INSTRUCTIONS TO FOLLOW: Write the full listing out again, word for word, but omit the pictures.

▼

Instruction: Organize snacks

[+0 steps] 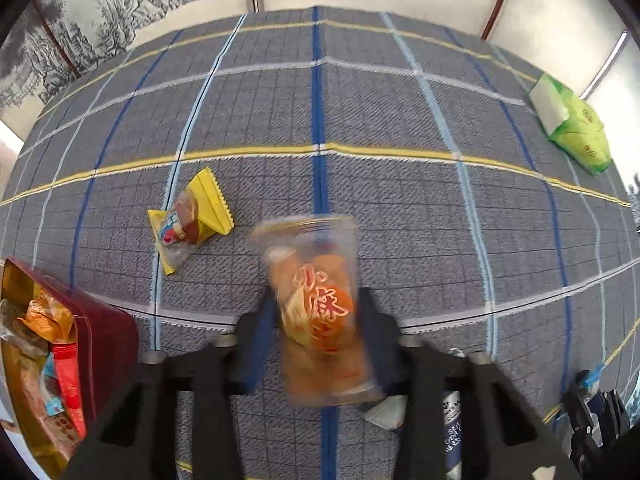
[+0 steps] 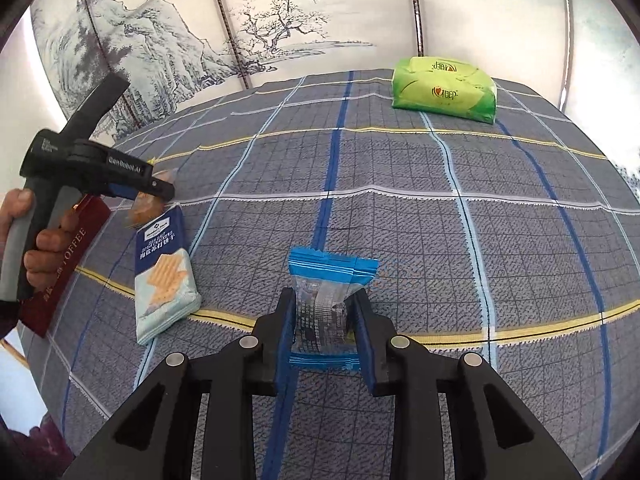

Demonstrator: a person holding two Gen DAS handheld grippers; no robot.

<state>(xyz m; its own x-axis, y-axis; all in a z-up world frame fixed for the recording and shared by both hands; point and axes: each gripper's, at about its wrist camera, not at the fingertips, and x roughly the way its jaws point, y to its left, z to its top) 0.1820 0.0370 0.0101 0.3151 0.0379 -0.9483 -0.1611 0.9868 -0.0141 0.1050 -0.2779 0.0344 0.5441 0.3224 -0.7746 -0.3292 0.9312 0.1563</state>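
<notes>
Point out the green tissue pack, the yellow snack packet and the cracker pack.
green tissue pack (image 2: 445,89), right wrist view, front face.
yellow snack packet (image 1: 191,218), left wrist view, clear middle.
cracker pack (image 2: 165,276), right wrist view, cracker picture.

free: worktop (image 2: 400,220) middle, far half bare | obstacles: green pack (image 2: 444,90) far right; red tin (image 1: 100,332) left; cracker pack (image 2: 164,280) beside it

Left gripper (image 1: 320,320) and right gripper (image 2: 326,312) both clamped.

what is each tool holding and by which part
Left tool: orange snack packet, pinched across its middle. Right tool: blue-ended clear snack packet, pinched by its two long sides.
</notes>
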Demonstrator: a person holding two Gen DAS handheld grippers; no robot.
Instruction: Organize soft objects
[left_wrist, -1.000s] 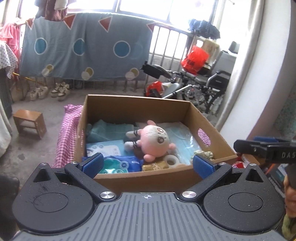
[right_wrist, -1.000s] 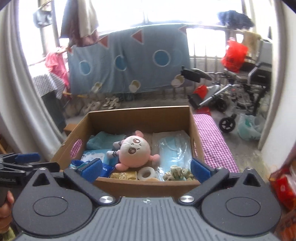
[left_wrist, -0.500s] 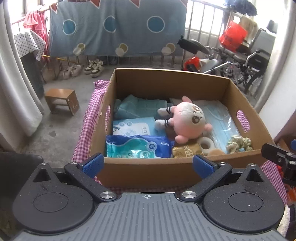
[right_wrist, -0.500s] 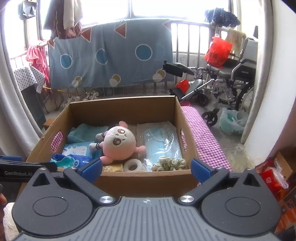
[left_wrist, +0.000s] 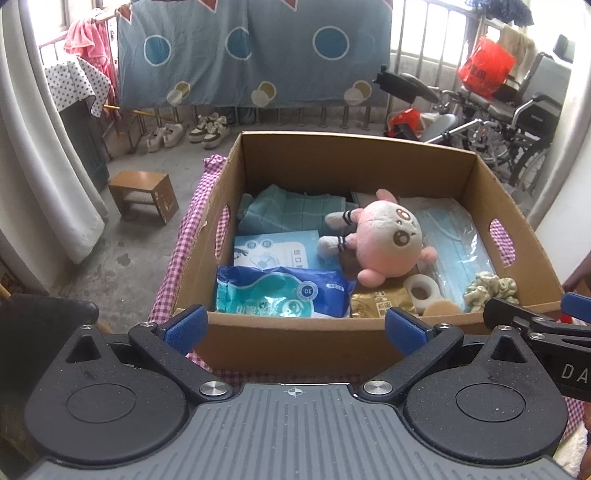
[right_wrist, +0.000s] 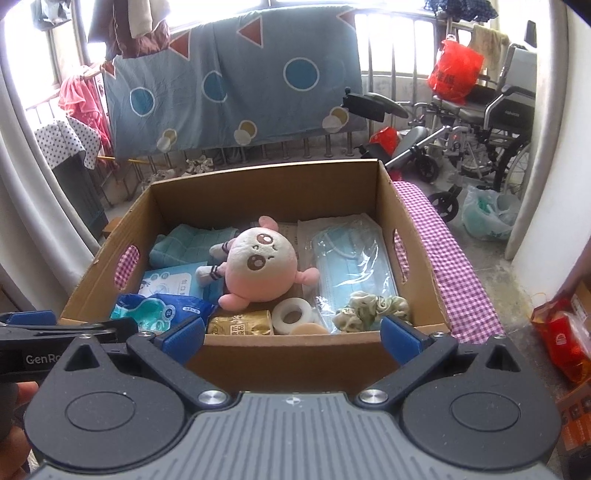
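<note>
Cardboard forms the open brown box (left_wrist: 295, 343) that is seen ahead of both grippers, set on a purple-and-white checked cloth (right_wrist: 454, 266). A round pink-and-cream plush toy (left_wrist: 384, 243) is laid near the middle of the box, partly over a clear packet of blue face masks (right_wrist: 351, 266) at its 3 o'clock. A folded teal towel (left_wrist: 288, 212) is found at the toy's 10 o'clock, a flat light-blue printed packet (left_wrist: 277, 251) at 9 o'clock, and a blue wet-wipe pack (left_wrist: 280, 293) at 7 o'clock against the near wall. A gold foil packet (right_wrist: 240, 325), a white tape roll (right_wrist: 293, 317) and a green fabric scrunchie (right_wrist: 369, 310) are lined along the near wall from 6 to 4 o'clock.

The left gripper (left_wrist: 293, 326) is held spread wide, grasping nothing, just short of the box's near wall. The right gripper (right_wrist: 291, 338) is likewise released and empty, at the same wall.
</note>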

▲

RESPONSE AREA:
Instruction: Organize snacks

[+0 steps] 
[+0 steps] 

Demonstrator: a person holding two Gen DAS handheld grippers; no robot.

<state>(xyz m; its own x-axis, y-axis; all in a z-up world frame fixed for the recording and shared by both hands; point and axes: each gripper's, at about its wrist camera, not at the fingertips, and x roughly the way its jaws point, y to its left, z to its top) 0.1820 0.0370 0.0101 0.3151 0.0379 -0.9483 -0.1611 0.9868 -0.0141 0.1050 -0.2779 0.0344 0.5441 0.3224 -0.7746 -0.3292 0.9312 0.1563</state>
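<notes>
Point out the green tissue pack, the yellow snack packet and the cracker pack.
green tissue pack (image 2: 445,89), right wrist view, front face.
yellow snack packet (image 1: 191,218), left wrist view, clear middle.
cracker pack (image 2: 165,276), right wrist view, cracker picture.

free: worktop (image 2: 400,220) middle, far half bare | obstacles: green pack (image 2: 444,90) far right; red tin (image 1: 100,332) left; cracker pack (image 2: 164,280) beside it

Left gripper (image 1: 320,320) and right gripper (image 2: 326,312) both clamped.

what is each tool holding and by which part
Left tool: orange snack packet, pinched across its middle. Right tool: blue-ended clear snack packet, pinched by its two long sides.
</notes>
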Demonstrator: a person holding two Gen DAS handheld grippers; no robot.
Instruction: Organize soft objects
[left_wrist, -1.000s] 
[right_wrist, -1.000s] 
[left_wrist, -0.500s] 
[right_wrist, -0.500s] 
[left_wrist, +0.000s] 
[right_wrist, +0.000s] 
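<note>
Cardboard forms the open brown box (left_wrist: 295, 343) that is seen ahead of both grippers, set on a purple-and-white checked cloth (right_wrist: 454, 266). A round pink-and-cream plush toy (left_wrist: 384, 243) is laid near the middle of the box, partly over a clear packet of blue face masks (right_wrist: 351, 266) at its 3 o'clock. A folded teal towel (left_wrist: 288, 212) is found at the toy's 10 o'clock, a flat light-blue printed packet (left_wrist: 277, 251) at 9 o'clock, and a blue wet-wipe pack (left_wrist: 280, 293) at 7 o'clock against the near wall. A gold foil packet (right_wrist: 240, 325), a white tape roll (right_wrist: 293, 317) and a green fabric scrunchie (right_wrist: 369, 310) are lined along the near wall from 6 to 4 o'clock.

The left gripper (left_wrist: 293, 326) is held spread wide, grasping nothing, just short of the box's near wall. The right gripper (right_wrist: 291, 338) is likewise released and empty, at the same wall.
</note>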

The exercise output is complete.